Neural network, gradient descent only finds the average of the outputs?

This problem is more conceptual than code, so the fact that it is written in JS doesn't really matter.

So I'm trying to create a neural network, and I'm testing it by trying to train it to do a simple task - an OR gate (or really just a logic gate). I use Gradient Descent without any batches for simplicity (batches seem unnecessary for this task, and for less unnecessary code it's easier for me to debug).

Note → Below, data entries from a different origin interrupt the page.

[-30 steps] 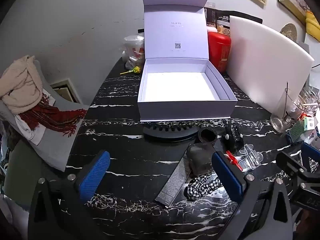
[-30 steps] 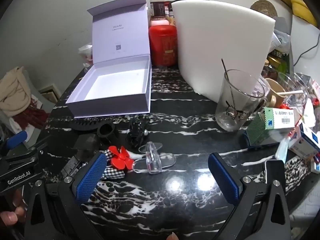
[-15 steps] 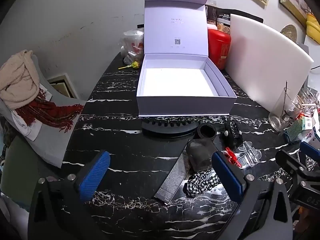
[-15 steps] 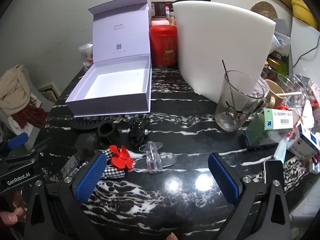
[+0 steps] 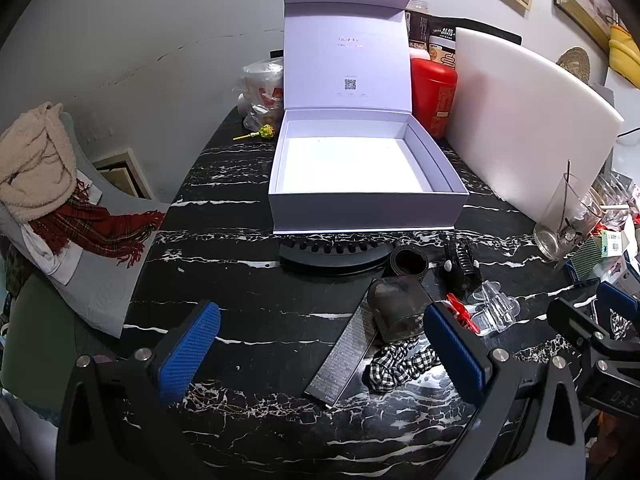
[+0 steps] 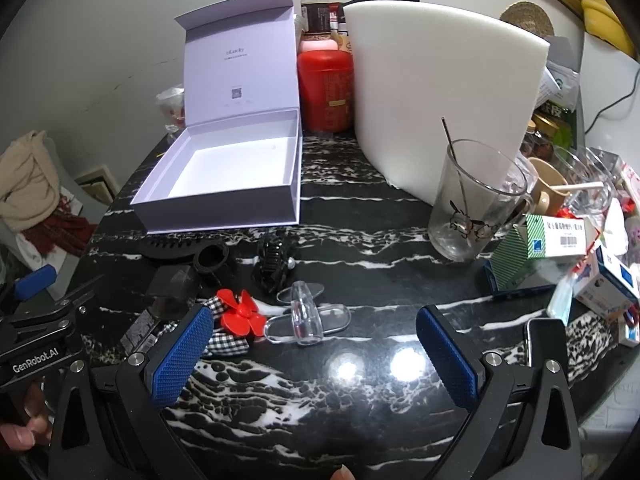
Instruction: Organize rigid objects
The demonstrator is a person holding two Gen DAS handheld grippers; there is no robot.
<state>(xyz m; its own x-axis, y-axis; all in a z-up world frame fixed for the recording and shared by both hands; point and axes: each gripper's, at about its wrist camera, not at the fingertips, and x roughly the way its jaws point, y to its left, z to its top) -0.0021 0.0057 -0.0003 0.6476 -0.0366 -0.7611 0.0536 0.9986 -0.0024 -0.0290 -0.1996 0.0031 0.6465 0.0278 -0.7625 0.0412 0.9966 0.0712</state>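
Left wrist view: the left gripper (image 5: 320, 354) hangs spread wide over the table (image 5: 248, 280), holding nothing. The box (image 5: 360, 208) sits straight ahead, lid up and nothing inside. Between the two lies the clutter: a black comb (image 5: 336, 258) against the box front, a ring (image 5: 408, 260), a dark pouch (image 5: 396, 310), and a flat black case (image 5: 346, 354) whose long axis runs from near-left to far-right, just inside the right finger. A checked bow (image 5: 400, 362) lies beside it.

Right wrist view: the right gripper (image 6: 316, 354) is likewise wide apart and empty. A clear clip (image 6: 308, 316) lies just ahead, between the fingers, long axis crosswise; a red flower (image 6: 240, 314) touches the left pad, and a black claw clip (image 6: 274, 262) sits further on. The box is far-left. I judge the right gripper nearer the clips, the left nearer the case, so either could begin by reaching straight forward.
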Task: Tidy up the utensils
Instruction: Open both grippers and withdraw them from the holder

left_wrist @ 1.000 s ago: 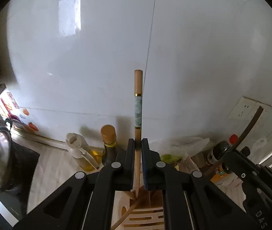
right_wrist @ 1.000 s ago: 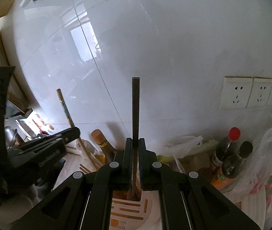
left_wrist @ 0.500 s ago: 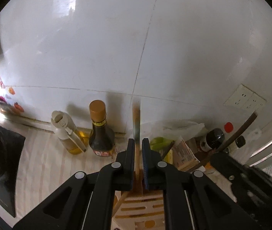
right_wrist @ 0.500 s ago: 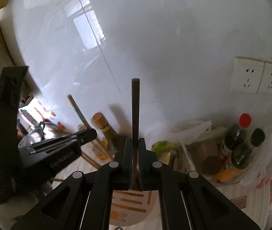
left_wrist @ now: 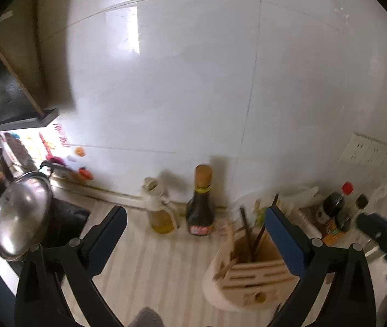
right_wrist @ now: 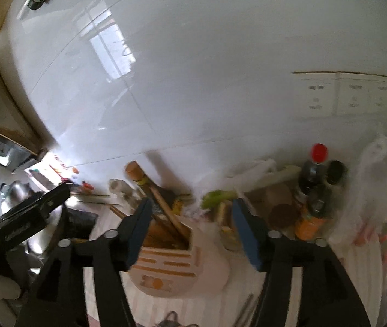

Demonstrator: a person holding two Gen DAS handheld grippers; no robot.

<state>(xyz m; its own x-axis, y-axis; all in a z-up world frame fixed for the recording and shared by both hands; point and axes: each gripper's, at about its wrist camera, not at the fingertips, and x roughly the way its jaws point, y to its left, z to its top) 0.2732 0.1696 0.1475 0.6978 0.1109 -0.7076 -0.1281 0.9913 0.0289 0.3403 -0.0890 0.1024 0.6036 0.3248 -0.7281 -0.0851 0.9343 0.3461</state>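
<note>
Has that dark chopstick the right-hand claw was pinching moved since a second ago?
Yes. The right gripper is open and empty; the chopstick has dropped into the wooden holder, no longer upright against the wall tiles.

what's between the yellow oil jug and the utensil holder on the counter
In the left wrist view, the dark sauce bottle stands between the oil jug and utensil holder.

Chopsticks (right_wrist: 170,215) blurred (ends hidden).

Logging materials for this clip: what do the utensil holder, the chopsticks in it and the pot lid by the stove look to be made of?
Utensil holder: pale, matte, slotted front, probably plastic or ceramic.
Chopsticks: tan and dark sticks, apparently wood or bamboo; blur hides any grain.
Pot lid: polished metal, likely stainless steel, given its mirror-like highlights.
</note>
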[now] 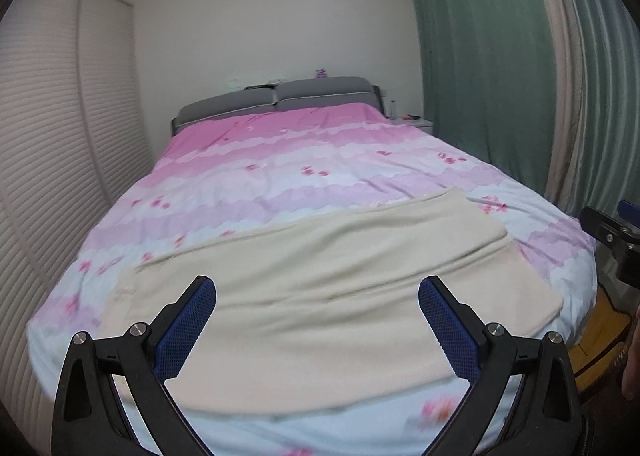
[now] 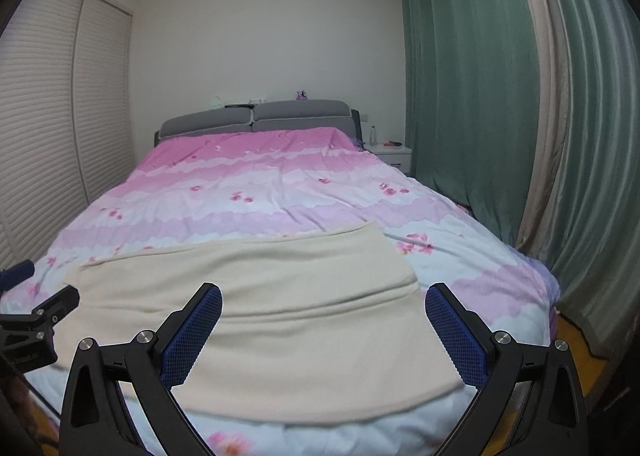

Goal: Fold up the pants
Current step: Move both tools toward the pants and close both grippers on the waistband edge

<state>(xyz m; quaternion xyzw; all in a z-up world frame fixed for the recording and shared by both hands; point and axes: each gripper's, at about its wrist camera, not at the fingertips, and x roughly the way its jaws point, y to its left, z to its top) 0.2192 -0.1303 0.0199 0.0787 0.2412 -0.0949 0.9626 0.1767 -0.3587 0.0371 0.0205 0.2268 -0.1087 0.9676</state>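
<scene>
The cream-coloured soft fabric pants (image 1: 320,288) lay flat, folded lengthwise, across the near end of the bed with the pink and white floral duvet (image 1: 280,160), filling the lower centre of both wrist views. The left gripper (image 1: 317,324), black with blue textured pads, hung above the cloth with its fingers spread wide, holding nothing. The right gripper (image 2: 323,330) was likewise spread wide and empty, over the pants. Green pleated curtains (image 2: 460,76) filled the right of the frame, and a grey padded headboard (image 2: 256,118) stood at the far end.
</scene>
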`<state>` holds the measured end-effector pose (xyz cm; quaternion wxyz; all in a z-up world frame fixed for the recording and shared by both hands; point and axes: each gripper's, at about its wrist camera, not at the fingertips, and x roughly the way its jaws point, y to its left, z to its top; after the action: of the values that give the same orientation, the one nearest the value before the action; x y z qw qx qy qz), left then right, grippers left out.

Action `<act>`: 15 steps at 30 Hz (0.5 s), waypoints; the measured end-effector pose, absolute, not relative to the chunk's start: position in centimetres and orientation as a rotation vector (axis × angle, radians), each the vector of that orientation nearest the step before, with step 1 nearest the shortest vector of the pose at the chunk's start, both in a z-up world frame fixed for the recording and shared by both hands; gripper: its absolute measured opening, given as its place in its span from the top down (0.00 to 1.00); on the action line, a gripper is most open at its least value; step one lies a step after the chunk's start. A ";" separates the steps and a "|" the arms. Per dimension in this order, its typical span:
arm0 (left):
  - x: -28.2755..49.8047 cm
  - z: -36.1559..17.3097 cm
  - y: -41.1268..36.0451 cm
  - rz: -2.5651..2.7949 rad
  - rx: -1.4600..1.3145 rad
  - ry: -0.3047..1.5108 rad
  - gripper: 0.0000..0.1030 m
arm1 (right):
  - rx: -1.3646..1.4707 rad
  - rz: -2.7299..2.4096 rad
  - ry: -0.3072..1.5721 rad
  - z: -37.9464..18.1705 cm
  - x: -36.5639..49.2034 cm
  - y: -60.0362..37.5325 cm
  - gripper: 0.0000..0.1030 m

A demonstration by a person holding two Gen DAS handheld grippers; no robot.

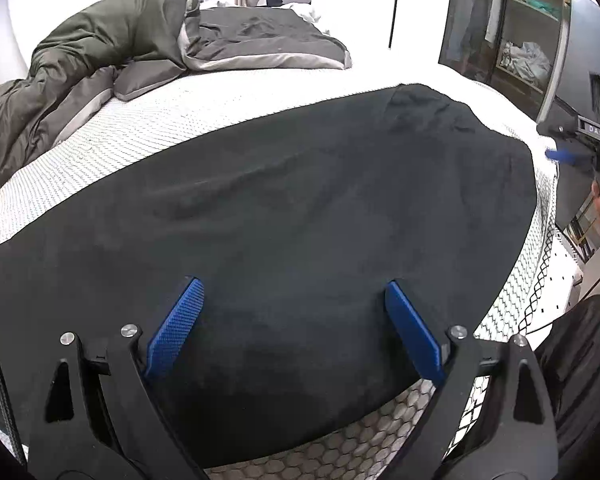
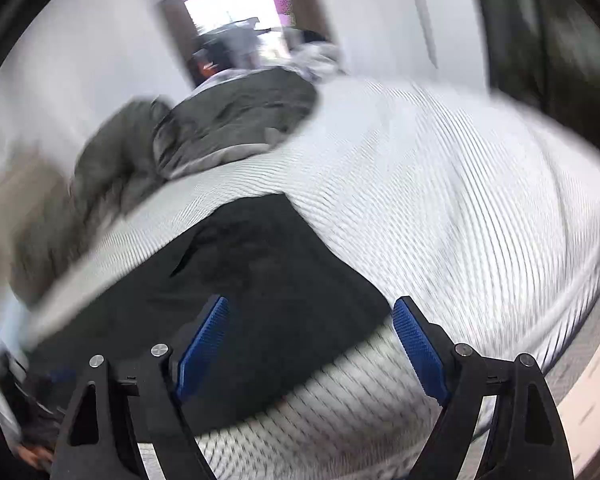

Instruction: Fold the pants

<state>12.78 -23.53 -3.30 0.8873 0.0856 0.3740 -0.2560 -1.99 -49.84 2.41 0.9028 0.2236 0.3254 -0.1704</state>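
Observation:
Black pants (image 1: 292,200) lie spread flat across the white patterned mattress (image 1: 120,136). My left gripper (image 1: 294,292) is open and empty, its blue pads just above the near part of the pants. My right gripper (image 2: 310,312) is open and empty over one end of the pants (image 2: 260,280), near the mattress's front edge; this view is motion-blurred. The right gripper also shows in the left wrist view (image 1: 568,156) at the far right, beyond the pants' right end, held by a hand.
A rumpled dark green-grey duvet (image 1: 100,60) and pillows are piled at the far left of the bed. A dark wardrobe with shelves (image 1: 520,40) stands to the right. The person's dark-clad leg (image 1: 580,360) is at the bed's near right corner.

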 end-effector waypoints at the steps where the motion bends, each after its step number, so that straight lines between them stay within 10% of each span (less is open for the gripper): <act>1: 12.7 -3.5 -23.8 -0.533 0.188 0.783 0.11 | 0.553 -0.325 0.693 1.1 -2.8 -51.1 0.17; 11: 13.4 -5.1 -24.9 -0.520 0.189 0.829 0.04 | 0.710 -0.185 0.684 -2.9 0.5 -53.2 0.27; 15: 13.4 -5.0 -24.9 -0.521 0.179 0.828 0.04 | 0.706 -0.234 0.746 -3.4 4.5 -53.9 0.60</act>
<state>13.44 -24.92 -4.95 0.8790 0.0858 0.3970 -0.2497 4.45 -53.92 -3.42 0.8645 0.3370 0.3558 -0.1115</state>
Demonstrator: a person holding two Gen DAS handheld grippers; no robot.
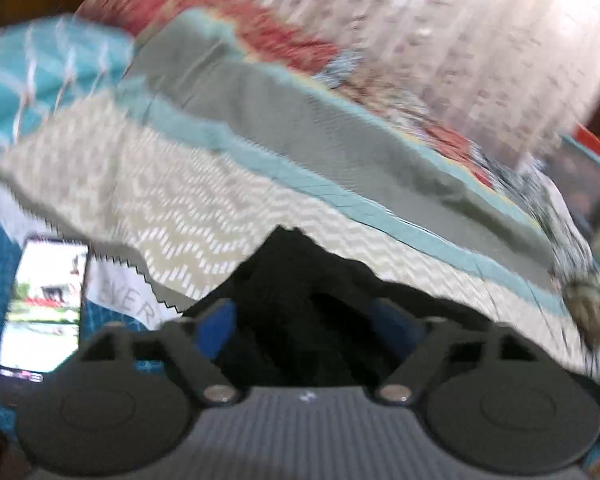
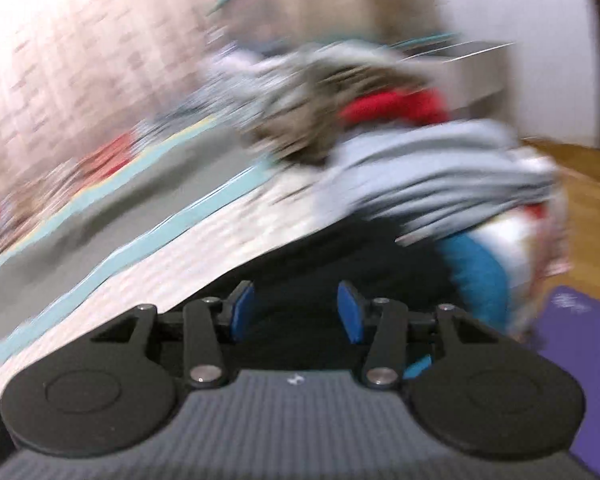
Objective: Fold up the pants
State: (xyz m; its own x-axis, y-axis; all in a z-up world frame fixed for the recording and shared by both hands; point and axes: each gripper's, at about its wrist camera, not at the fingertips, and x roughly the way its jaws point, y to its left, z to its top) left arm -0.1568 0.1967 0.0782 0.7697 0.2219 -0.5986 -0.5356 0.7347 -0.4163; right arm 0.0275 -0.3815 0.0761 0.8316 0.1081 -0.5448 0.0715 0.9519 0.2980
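Observation:
The black pants (image 1: 300, 280) lie bunched on a bed with a grey, teal and zigzag cover (image 1: 228, 216). My left gripper (image 1: 312, 328) hangs over them with its blue pads (image 1: 216, 328) wide apart and black cloth between them. In the right wrist view the pants (image 2: 340, 256) lie under my right gripper (image 2: 296, 312), whose blue pads (image 2: 350, 312) are also apart over the cloth. Both views are blurred by motion.
A lit phone (image 1: 44, 300) lies at the left on a teal cloth. A pile of grey, red and speckled clothes (image 2: 400, 152) sits on the bed ahead of the right gripper. A purple mat (image 2: 572, 360) and wooden floor (image 2: 588, 184) lie to the right.

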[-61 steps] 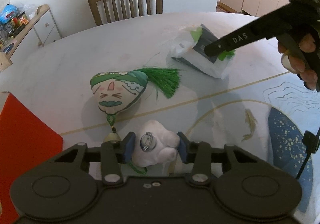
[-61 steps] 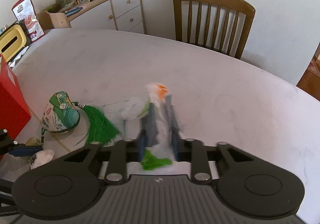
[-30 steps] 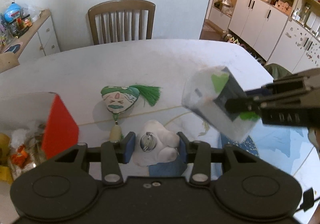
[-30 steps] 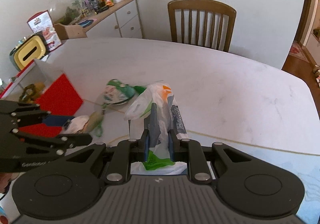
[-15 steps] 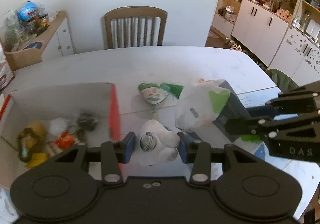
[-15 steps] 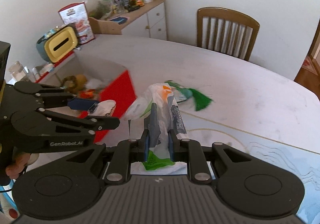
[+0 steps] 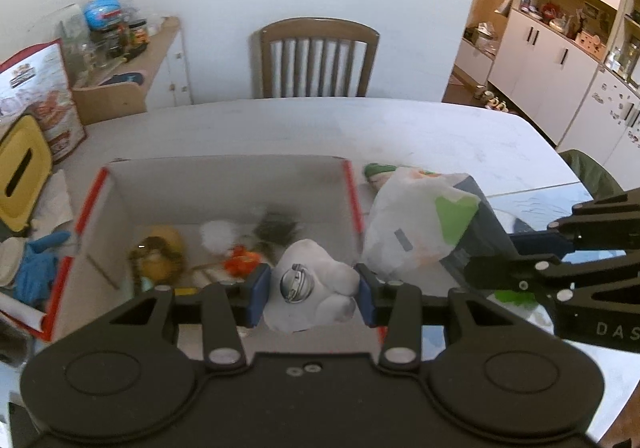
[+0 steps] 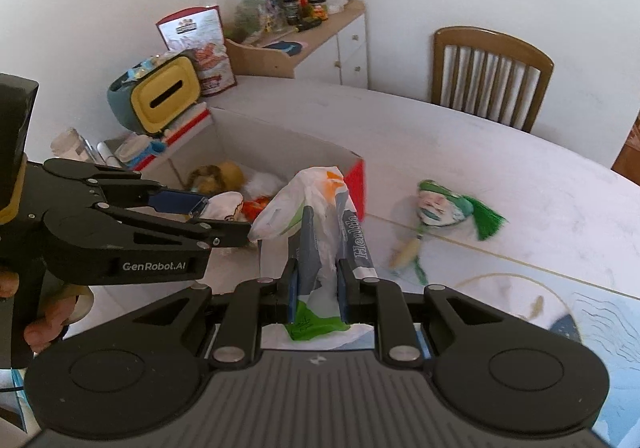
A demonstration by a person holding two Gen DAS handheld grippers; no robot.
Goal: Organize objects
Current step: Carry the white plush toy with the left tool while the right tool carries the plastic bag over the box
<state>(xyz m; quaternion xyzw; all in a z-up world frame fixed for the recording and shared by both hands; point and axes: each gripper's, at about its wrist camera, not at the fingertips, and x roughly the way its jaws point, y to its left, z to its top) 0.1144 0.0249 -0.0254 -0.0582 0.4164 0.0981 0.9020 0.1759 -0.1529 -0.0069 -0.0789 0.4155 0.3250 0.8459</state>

However, after many iterations, the output always converges to the average of the outputs. For example, given this set of workouts:

[0,0] = 0
[0,1] = 1
[1,0] = 1
[1,1] = 0

      

The outputs, regardless of the input, always converge around 0.5. If the set of workouts:

[0,0] = 0,
[0,1] = 1,
[1,0] = 1,
[1,1] = 1

      

Outputs always converge around 0.75, the average of all learning outcomes. This is similar to all combinations of outputs.

This seems to be happening because whenever he gives something with a result of 0, he changes the weight to get closer to that, and whenever he gives something with an output of 1, he changes the weight to get close to that, which means overtime will converge on average.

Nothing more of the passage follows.